How the hell do you see cars full of people in the rider app? 
Those are the cars with NO ONE that are available. The color of the car isn't true to the actual car neither Lol


----------



## Spotscat (May 8, 2017)

BeccaTUber said:


> It's fine for me but when I hear they're manipulating the rides.. that makes me mad. Because this is a business that I've invested in. I want direct answers. Uber is making me rage. Sorry. Thank you for your service


It makes zero sense for Uber to manipulate rides like what is alleged.

Uber takes the same amount of money from each ride, irregardless of whether a newbie driver or a seasoned veteran does it - so they have no financial incentive to give newbie drivers more rides at the expense of veteran drivers.

Also, it's a no-win scenario for Uber if they were to do this. Eventually the older drivers will reach a point where it is no longer financially profitable for them to drive, so they quit. Uber then has to hire a replacement driver - which does cost them $$ - and the turnover cycle begins anew.


----------



## Grahamcracker (Nov 2, 2016)

Spotscat said:


> Uber takes the same amount of money from each ride, irregardless of whether a newbie driver or a seasoned veteran does it -


Not entirely true. Uber only takes 20% from me whereas 25% from a newbie.

Also, if Uber didn't feed new driver's better rides to get then hooked, then why did a Sr manager from a local office at a meeting about upcoming changes tell a room of about 60+ driver's this?


----------



## Udrivevegas (Feb 20, 2017)

BeccaTUber said:


> lol I'm just saying.. as a military spouse when I hear active duty I think 12 hour work days. I don't understand how he has all of this time to devote to a side job. He is either posting stuff while he's on duty or he's a total loser.

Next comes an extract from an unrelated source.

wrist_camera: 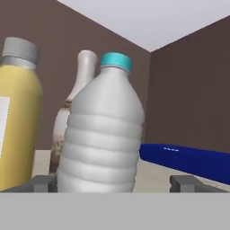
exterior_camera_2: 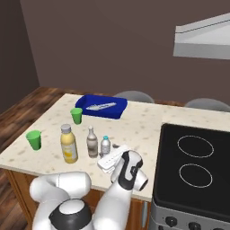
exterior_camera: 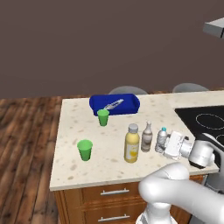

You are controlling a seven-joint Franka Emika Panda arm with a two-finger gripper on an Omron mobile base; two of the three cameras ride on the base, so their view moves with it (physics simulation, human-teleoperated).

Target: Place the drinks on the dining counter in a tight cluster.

Your husband doesn't work 12 hour days, he just stays gone those 12 plus hours to avoid you.


----------



## steveK2016 (Jul 31, 2016)

Udrivevegas said:


> Your husband doesn't work 12 hour days, he just stays gone those 12 plus hours to avoid you.


To be fair, active duty usually has to be in formation by 6am for PT. If you live off post, that could mean leaving the house by 5am just to get through the gate in time, regardless how far off post you live. And while 5pm is the official end of business, it may take longer to get released. Remember, the military isn't like a 9-5 where when the clock hits 5 you stamped towards the parking lot.

Active duty, you have to be released for the day. Not everyone does formations for this end of day release, but many do. Many times you could get stuck not getting released until 6pm-7pm because the commander is doing something, maybe he's grilling one of the platoon leaders. Then when that plt leader gets out, there may be a smoke session for an hour before release. Of course this is an infantry company I'm talking about, S shops run more like a regular job while other POG MOS's will be generally the same.


----------



## effortx2 (Jun 21, 2017)

The concept of a meritocracy evaporated years ago. Has someone here been living under a rock for the past decade and a half?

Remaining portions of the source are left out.